Exercise directions:
Please copy each line of the records below that includes the word "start".

Extracted records:
((
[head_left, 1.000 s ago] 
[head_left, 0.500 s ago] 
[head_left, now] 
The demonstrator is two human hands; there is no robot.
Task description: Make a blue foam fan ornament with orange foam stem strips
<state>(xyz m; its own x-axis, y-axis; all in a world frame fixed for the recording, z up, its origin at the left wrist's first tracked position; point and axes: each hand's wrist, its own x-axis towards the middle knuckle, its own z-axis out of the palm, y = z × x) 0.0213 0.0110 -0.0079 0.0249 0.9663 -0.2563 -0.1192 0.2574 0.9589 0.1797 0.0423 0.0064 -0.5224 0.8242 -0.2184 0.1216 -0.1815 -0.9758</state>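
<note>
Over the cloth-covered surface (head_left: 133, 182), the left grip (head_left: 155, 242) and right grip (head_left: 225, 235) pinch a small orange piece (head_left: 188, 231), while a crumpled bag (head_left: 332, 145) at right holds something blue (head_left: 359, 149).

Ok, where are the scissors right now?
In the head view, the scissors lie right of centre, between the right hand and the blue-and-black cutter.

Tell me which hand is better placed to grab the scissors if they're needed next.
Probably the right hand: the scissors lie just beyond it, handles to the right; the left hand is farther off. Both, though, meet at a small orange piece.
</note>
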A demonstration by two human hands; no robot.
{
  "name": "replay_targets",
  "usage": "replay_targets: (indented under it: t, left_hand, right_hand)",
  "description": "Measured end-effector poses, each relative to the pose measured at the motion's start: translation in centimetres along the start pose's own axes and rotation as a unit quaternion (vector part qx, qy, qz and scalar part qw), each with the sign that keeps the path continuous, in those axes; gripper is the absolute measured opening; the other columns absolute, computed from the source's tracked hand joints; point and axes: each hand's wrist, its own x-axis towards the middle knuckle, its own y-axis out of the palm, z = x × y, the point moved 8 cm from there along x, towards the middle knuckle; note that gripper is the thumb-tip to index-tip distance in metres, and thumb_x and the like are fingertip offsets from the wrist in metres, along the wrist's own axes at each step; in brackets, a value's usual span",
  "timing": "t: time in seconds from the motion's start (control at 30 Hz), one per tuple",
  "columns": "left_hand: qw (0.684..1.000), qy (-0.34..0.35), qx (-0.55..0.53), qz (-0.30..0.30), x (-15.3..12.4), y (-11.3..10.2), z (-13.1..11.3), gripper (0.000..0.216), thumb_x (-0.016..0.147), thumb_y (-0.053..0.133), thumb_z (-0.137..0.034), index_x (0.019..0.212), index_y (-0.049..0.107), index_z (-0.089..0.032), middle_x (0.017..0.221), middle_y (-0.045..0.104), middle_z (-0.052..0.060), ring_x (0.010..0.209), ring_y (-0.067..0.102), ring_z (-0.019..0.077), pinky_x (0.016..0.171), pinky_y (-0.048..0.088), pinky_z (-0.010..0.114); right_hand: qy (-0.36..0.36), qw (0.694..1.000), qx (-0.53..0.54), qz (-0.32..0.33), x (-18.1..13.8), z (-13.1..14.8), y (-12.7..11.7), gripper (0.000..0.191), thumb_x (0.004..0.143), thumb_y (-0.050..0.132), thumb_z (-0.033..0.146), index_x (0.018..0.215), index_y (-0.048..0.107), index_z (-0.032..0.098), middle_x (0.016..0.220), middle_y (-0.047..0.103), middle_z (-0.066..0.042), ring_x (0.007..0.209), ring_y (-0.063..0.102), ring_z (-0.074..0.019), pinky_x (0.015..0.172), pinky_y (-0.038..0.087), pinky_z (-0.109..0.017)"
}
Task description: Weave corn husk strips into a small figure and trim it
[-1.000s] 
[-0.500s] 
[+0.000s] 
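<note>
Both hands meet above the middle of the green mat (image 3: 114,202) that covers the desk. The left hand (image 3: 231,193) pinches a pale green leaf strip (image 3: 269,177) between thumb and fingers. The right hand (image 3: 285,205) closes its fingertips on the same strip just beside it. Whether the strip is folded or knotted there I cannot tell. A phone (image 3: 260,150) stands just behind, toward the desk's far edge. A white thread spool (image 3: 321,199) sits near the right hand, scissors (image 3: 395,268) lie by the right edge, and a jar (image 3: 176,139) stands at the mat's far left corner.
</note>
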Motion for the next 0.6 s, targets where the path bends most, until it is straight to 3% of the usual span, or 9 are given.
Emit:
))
Output below:
  "description": "Measured end-effector poses, each relative to the pose measured at the motion's start: translation in centimetres along the start pose's own axes and rotation as a unit quaternion (vector part qx, qy, qz and scalar part qw), each with the sign that keeps the path continuous, in those axes; gripper is the absolute measured opening; the other columns absolute, computed from the source's tracked hand joints; point and axes: each hand's wrist, its own x-axis towards the middle knuckle, its own y-axis out of the palm, z = x × y, the point moved 8 cm from there along x, towards the middle knuckle; note that gripper is the thumb-tip to index-tip distance in metres, and thumb_x and the like are fingertip offsets from the wrist in metres, along the wrist's own axes at each step; in brackets, a value's usual span",
  "timing": "t: time in seconds from the motion's start (control at 30 Hz), one per tuple",

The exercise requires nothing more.